Vitality AI managing director and global chief actuary Emile Stipp (pictured) explained the approach and how the system would work to encourage and motivate people to participate in healthy behaviours.

“Our propensity models have to update all the time on the actions that people take and also the actions that they don’t,” he said.

“That’s complex because behaviour is complex, so there’s a lot of complexity behind these models, but it needs to respond.

“To do that, you need AI with the power of predictive AI and of generative AI to interpret the data all the time, to react to what is relevant at that moment in time, and then to respond in the right way, in the way that we recommend to people.”

Stipp added that the insurer was bringing together all of the health data available and make it very specific to the individual and understand is what is the most valuable feature to that individual.

“Our work with Google is really to consolidate everything onto a single global platform in all of the markets where we operate,” he continued.

“We make sure that the data lineage is documented, the data quality is absolutely guaranteed, the taxonomy, the governance, the privacy, security, the standards of truth.

“We need to know whether what we’re seeing is a good reflection of what you actually do in practice.

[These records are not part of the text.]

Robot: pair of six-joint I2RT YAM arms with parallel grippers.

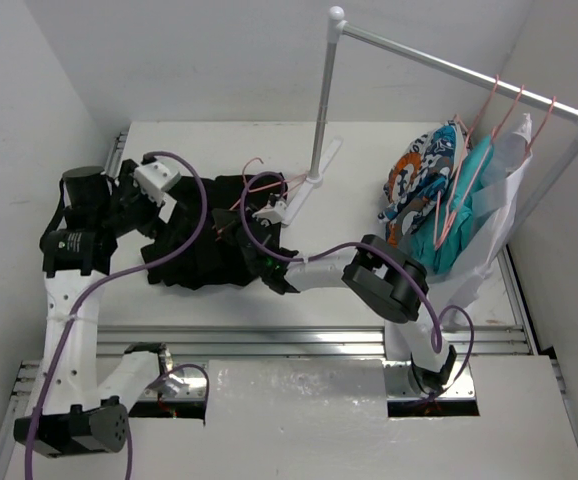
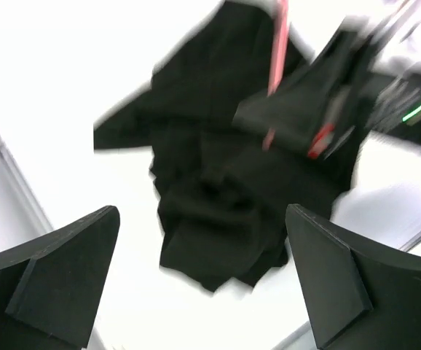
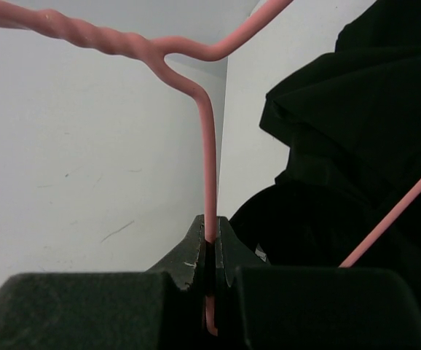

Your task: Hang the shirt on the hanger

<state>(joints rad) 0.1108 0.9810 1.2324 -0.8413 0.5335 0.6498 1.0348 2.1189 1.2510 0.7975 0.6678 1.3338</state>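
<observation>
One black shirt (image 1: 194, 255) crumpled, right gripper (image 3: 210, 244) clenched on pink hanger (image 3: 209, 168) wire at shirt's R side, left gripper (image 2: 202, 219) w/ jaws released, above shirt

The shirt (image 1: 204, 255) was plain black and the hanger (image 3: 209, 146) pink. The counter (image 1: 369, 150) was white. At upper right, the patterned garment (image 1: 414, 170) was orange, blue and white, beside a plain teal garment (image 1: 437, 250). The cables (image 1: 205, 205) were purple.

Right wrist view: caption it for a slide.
The right fingers clamp the pink wire hanger beside the crumpled black shirt.
</observation>
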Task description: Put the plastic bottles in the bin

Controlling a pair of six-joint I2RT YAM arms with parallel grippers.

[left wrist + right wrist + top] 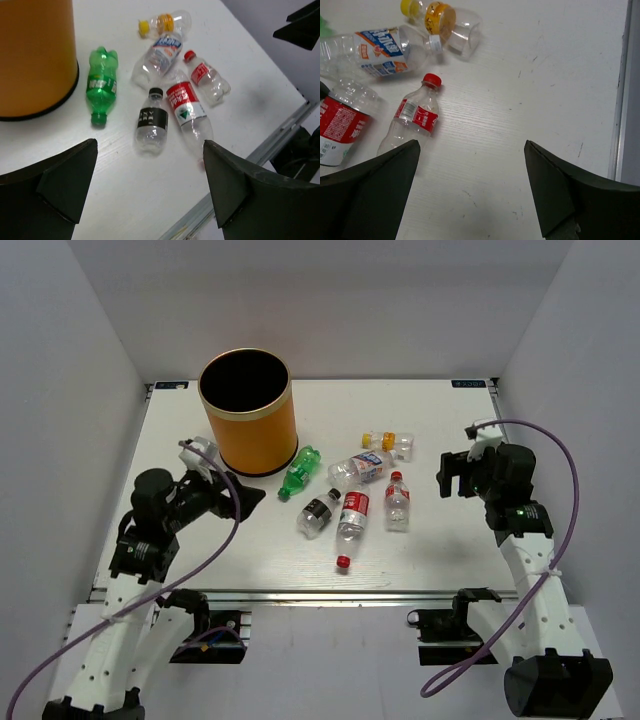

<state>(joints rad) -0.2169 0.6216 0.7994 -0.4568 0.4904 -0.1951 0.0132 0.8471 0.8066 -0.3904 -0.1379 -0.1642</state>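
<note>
My left gripper (248, 502), spread wide and empty, is nearer. The green bottle (300, 471) lies at its 2 o'clock, cap toward it.

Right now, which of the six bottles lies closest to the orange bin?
The green bottle, the only green one; it lies just right of the orange bin, and the other five lie farther away.

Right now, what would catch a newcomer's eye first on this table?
The tall orange bin stands out first, upright at the far left of the table. To its right, six plastic bottles lie scattered on their sides, the green bottle nearest the bin. The left tool and the right tool hang open and empty on either side of them.
</note>
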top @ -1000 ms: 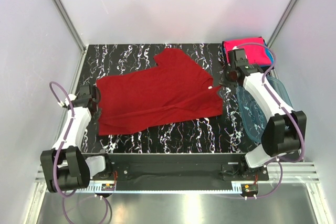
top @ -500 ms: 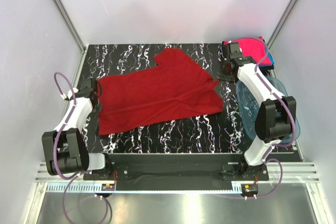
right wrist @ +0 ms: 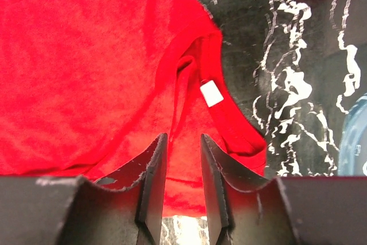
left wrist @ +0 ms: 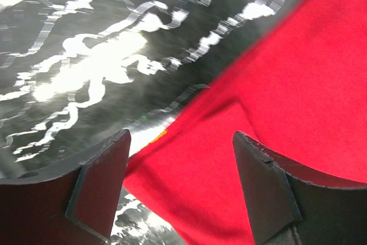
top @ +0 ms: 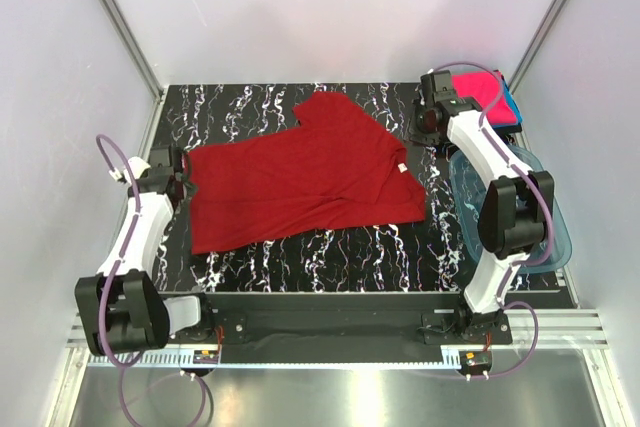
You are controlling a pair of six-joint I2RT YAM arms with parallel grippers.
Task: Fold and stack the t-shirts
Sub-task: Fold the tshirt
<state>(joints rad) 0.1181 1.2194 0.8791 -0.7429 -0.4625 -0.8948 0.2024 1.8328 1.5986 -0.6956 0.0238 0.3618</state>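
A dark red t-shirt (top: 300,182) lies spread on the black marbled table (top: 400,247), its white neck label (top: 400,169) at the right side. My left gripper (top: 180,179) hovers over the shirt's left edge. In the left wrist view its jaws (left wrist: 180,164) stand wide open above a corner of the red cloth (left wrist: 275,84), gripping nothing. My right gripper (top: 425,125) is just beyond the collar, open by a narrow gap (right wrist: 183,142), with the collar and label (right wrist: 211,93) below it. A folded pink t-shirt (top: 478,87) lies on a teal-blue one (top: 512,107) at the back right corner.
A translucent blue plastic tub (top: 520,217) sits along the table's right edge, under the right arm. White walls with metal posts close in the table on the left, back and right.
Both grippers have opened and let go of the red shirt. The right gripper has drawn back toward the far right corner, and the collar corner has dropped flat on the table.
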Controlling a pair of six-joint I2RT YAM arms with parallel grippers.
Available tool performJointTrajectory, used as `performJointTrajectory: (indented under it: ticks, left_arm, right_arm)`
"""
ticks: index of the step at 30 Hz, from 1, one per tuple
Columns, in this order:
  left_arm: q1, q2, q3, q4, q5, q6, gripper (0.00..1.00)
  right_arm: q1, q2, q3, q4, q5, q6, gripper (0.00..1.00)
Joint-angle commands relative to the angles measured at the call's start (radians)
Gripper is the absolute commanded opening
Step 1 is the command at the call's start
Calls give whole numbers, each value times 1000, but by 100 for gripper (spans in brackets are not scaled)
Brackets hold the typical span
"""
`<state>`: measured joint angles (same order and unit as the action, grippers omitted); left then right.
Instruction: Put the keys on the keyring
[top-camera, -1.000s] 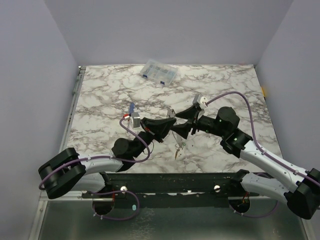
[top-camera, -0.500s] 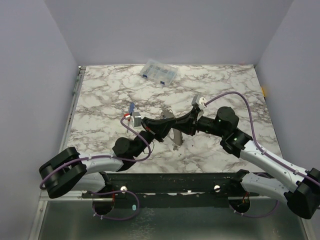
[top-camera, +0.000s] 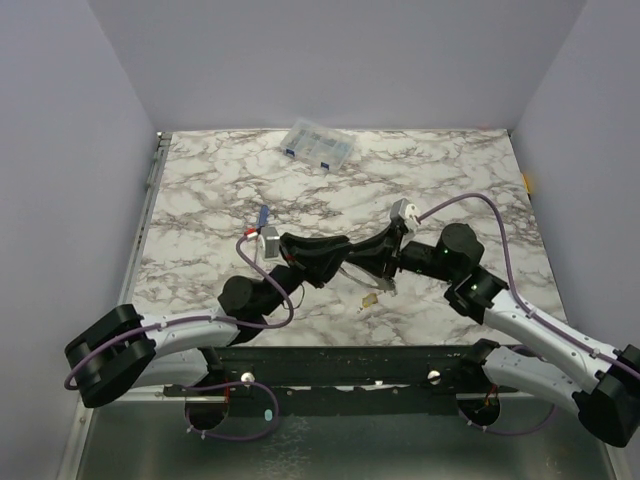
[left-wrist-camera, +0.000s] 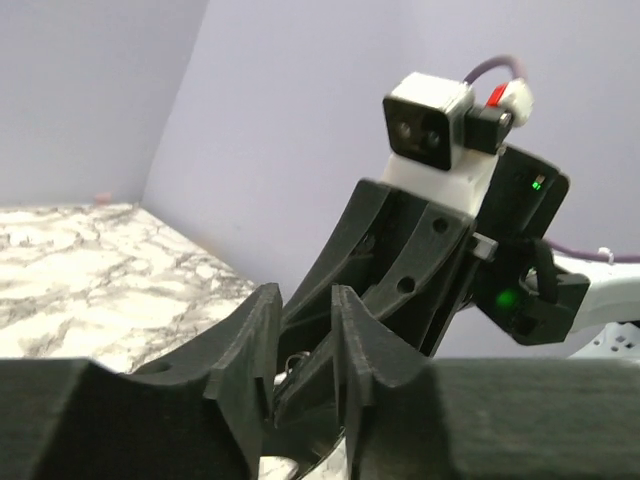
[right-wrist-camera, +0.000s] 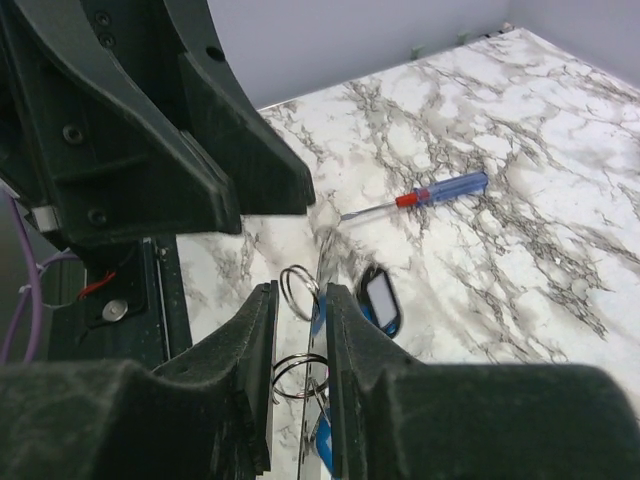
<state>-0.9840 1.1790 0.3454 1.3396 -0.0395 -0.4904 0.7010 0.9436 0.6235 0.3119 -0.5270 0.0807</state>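
Note:
The keyring (right-wrist-camera: 323, 261), a thin grey hoop seen edge-on, runs between the fingers of my right gripper (right-wrist-camera: 300, 292), whose jaws stand a narrow gap apart around it. Small split rings (right-wrist-camera: 298, 290), blue-tagged keys (right-wrist-camera: 318, 440) and a black-tagged key (right-wrist-camera: 381, 300) hang there. My left gripper (top-camera: 340, 262) meets my right gripper (top-camera: 378, 272) tip to tip at the table's middle front. A yellow-tagged key (top-camera: 370, 298) shows just below them. In the left wrist view my left gripper (left-wrist-camera: 305, 295) is nearly shut, with a small metal ring (left-wrist-camera: 290, 365) between its jaws.
A red-and-blue screwdriver (right-wrist-camera: 415, 197) lies on the marble left of the arms (top-camera: 262, 215). A clear compartment box (top-camera: 318, 146) stands at the back. The black rail (top-camera: 340, 362) runs along the near edge.
Both grippers have shifted slightly right and toward the near edge, still joined. The hanging bunch swung, and the yellow-tagged key now shows below the right gripper.

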Motion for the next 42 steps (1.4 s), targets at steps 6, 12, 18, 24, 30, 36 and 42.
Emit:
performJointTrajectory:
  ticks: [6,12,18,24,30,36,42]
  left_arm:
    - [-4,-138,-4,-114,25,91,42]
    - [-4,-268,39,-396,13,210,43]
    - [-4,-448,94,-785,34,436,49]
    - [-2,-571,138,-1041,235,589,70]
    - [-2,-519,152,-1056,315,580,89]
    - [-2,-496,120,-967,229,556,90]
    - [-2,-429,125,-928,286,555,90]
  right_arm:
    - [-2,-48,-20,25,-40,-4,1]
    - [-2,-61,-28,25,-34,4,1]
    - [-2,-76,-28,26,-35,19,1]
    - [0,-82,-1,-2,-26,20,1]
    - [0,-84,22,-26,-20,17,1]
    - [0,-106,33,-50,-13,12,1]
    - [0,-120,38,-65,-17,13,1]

All of that is built into this platform we’re building together with Google so that we can deliver these insights.

“It’s a unique combination of data, and that is the foundation on which we build everything.”

From there dynamic risk assessments and causal models are used to assess the likely outcomes if the member’s behaviour remains or if they change, and that is then quantified into insurance value.

 

‘Pretty instant’ updates

Stipp later told Health & Protection the system can respond to changes and send updated notifications in a matter of minutes once it has received the data.

“We don’t necessarily know that you hurt your knee yesterday until you start seeing treatment, until we get the claim,” he said.

“When the claim is submitted in most cases it’s pretty instant that the data comes in and a big part of our engineering, is just to make sure that it flows through to all of these complex data systems and it’s available to the models.

“But there’s a safeguard too; as far as possible whenever the model is telling you something, you can always click through to see why is it telling you this?

“When you do, it will say based on this and this and that data and that way you know if you see something that’s relevant but not there, you know the data is not there and hence you interact with it in a different way.

“So we try and build that explainability into it all the time.”